(Extracted data entries)
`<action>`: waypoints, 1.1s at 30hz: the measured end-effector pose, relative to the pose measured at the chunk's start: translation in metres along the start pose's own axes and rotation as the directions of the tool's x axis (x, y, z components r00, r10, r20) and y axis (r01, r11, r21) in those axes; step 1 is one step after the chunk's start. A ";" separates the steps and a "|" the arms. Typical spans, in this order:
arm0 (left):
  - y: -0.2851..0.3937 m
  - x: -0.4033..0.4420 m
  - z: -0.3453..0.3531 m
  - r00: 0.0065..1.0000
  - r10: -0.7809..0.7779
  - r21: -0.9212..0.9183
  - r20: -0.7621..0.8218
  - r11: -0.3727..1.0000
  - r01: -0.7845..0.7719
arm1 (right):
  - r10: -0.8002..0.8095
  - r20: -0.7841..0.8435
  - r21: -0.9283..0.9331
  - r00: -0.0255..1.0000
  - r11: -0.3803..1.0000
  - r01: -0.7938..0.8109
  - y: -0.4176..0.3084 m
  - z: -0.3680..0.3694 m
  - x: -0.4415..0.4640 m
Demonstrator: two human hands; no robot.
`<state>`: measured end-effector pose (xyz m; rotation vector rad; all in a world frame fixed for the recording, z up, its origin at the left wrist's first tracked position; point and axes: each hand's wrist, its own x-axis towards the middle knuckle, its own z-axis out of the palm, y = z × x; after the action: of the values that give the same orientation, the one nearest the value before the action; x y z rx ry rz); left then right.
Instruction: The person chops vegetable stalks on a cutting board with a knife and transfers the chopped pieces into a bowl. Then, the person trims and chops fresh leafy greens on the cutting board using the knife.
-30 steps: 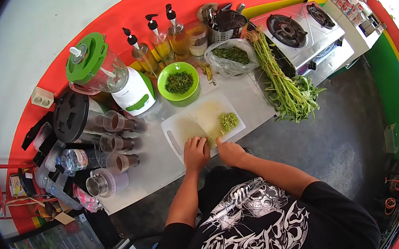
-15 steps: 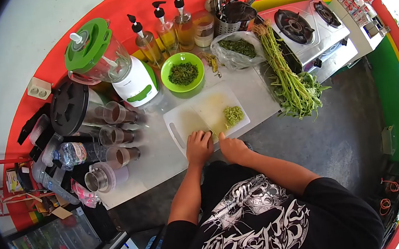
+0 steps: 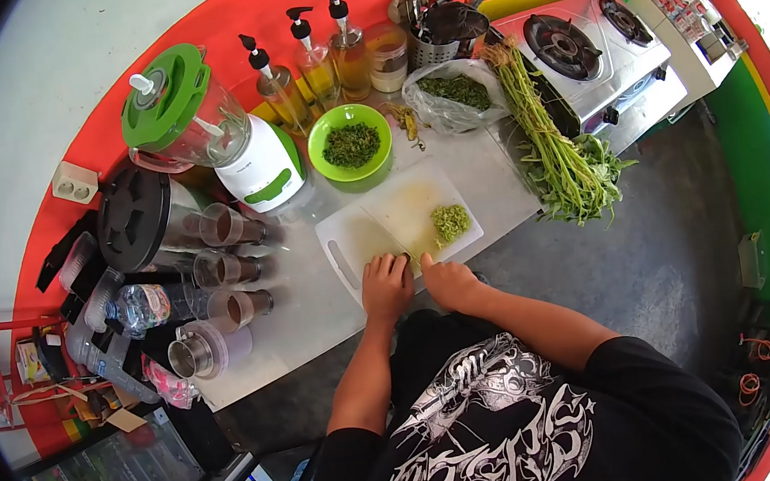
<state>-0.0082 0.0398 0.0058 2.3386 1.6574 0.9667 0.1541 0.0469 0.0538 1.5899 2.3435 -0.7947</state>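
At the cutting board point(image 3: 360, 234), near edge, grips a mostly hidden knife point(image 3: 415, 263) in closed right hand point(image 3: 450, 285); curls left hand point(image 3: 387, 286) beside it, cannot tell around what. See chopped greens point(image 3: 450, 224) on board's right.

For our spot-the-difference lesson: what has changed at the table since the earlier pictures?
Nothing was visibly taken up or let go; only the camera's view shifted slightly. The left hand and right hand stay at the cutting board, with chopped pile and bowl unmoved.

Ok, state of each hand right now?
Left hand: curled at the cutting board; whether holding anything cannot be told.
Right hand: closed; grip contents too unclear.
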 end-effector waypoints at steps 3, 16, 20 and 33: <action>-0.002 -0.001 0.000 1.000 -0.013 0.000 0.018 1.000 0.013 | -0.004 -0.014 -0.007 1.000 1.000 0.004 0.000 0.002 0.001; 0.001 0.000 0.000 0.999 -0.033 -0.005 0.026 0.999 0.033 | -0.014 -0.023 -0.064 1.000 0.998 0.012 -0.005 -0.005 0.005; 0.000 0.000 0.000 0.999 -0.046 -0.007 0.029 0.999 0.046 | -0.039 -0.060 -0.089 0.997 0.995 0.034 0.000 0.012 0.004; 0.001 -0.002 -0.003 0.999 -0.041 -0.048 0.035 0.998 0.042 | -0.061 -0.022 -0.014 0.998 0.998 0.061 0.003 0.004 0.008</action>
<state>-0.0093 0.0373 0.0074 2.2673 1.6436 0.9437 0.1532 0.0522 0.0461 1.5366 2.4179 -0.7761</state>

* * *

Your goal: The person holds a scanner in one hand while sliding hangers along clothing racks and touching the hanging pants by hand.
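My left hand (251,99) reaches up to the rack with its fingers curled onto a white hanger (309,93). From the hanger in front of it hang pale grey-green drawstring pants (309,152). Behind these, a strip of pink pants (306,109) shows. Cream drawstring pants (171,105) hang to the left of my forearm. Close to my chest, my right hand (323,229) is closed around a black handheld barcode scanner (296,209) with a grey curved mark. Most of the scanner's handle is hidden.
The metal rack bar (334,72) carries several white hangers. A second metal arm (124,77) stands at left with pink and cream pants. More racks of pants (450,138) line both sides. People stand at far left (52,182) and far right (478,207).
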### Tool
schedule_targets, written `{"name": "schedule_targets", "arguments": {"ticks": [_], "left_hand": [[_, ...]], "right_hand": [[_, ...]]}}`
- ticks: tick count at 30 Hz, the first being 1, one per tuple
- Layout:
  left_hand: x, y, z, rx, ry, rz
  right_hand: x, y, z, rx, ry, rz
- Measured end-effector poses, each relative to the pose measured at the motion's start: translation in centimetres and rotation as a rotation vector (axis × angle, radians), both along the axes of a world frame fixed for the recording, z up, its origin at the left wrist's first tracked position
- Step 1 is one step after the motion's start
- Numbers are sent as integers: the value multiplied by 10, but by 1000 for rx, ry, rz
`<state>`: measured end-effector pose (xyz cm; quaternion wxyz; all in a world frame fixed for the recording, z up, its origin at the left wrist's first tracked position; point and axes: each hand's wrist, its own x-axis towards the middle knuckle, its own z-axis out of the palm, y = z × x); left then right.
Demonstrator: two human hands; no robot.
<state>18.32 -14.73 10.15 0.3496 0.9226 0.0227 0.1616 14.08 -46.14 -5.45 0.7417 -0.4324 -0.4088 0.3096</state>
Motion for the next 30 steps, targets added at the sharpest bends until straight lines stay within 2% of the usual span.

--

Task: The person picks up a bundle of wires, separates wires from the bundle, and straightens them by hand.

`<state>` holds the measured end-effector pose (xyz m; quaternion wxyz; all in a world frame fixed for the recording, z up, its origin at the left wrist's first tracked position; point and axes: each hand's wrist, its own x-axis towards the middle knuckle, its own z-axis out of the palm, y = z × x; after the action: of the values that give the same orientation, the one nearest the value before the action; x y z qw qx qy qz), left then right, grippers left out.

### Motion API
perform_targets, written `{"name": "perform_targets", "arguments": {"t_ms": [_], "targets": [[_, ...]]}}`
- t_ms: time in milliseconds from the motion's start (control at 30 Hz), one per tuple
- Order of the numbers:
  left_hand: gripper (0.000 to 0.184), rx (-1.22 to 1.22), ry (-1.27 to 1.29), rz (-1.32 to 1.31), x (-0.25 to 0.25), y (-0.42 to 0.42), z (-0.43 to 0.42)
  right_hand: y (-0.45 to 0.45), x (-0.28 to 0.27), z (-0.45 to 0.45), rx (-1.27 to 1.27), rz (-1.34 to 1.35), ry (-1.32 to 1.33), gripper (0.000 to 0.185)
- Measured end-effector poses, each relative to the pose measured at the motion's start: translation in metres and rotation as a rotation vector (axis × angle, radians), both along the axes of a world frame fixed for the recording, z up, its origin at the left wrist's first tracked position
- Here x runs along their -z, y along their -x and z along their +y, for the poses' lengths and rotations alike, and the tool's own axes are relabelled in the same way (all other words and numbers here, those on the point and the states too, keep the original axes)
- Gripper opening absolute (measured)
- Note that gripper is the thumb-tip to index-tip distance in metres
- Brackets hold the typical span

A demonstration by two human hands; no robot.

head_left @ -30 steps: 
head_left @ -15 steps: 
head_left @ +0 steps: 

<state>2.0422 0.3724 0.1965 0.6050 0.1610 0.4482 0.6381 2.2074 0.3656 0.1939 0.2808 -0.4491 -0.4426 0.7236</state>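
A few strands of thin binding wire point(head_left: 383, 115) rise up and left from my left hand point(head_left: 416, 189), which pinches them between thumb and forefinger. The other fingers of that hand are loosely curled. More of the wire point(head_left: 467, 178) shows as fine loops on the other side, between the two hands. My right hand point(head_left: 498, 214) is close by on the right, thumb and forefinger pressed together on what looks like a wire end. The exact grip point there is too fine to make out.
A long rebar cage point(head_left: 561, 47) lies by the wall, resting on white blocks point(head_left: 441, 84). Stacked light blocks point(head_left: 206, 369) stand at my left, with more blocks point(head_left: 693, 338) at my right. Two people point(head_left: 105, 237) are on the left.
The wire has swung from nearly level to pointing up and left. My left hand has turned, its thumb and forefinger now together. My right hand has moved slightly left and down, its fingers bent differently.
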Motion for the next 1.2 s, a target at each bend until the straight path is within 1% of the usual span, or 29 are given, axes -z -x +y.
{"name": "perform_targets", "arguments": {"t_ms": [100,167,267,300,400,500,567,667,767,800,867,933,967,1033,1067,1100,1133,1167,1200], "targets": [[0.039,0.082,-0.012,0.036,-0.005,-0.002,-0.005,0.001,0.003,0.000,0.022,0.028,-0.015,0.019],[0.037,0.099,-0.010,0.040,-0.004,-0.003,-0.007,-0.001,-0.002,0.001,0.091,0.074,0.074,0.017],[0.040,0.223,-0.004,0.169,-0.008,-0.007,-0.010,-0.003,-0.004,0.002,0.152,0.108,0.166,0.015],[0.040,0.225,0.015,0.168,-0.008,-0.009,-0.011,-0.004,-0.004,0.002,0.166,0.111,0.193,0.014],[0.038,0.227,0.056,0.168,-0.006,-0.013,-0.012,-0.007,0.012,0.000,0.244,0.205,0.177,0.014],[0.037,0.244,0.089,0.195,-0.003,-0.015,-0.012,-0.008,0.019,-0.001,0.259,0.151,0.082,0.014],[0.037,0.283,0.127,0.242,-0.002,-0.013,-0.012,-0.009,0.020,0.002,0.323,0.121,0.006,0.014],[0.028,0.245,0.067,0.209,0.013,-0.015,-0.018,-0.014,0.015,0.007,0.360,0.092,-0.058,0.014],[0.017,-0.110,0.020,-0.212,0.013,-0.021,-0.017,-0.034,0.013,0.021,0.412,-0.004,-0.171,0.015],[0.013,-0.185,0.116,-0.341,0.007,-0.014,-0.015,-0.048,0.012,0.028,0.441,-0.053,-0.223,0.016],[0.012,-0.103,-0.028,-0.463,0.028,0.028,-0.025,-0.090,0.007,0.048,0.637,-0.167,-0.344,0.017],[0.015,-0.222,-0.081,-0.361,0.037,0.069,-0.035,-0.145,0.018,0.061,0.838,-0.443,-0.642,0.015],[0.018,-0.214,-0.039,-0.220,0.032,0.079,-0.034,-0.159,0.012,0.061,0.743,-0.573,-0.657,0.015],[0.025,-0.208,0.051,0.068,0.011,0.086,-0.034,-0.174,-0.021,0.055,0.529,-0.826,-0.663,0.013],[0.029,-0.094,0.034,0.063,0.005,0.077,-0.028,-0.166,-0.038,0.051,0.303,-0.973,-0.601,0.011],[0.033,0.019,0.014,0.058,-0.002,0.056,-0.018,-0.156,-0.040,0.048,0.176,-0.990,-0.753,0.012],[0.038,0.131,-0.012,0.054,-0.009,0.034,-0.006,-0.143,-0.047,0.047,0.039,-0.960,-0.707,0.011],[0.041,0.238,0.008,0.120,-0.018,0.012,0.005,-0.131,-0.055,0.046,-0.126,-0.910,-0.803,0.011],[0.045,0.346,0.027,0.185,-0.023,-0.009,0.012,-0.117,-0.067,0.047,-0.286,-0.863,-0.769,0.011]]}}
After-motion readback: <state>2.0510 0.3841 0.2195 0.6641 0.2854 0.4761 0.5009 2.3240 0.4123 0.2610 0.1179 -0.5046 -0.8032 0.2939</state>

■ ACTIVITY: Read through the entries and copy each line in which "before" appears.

■ OUTPUT FOR THIS EXERCISE:
`<state>`: measured end-effector pose (xyz m; rotation vector rad; all in a world frame fixed for the recording, z up, its origin at the left wrist's first tracked position; point and axes: each hand's wrist, its own x-axis towards the middle knuckle, its own z-axis out of the palm, y = z × x; after the action: of the values that give the same orientation, the one nearest the value before the action; x y z rx ry rz); left then right.
`<state>` holds the measured end-effector pose (xyz m; quaternion wxyz; all in a world frame fixed for the recording, z up, its origin at the left wrist's first tracked position; point and axes: each hand's wrist, its own x-axis towards the middle knuckle, its own z-axis out of the palm, y = z × x; after the action: of the values that give the same orientation, the one nearest the value before the action; x y z qw qx qy qz), left then right, grippers left out.

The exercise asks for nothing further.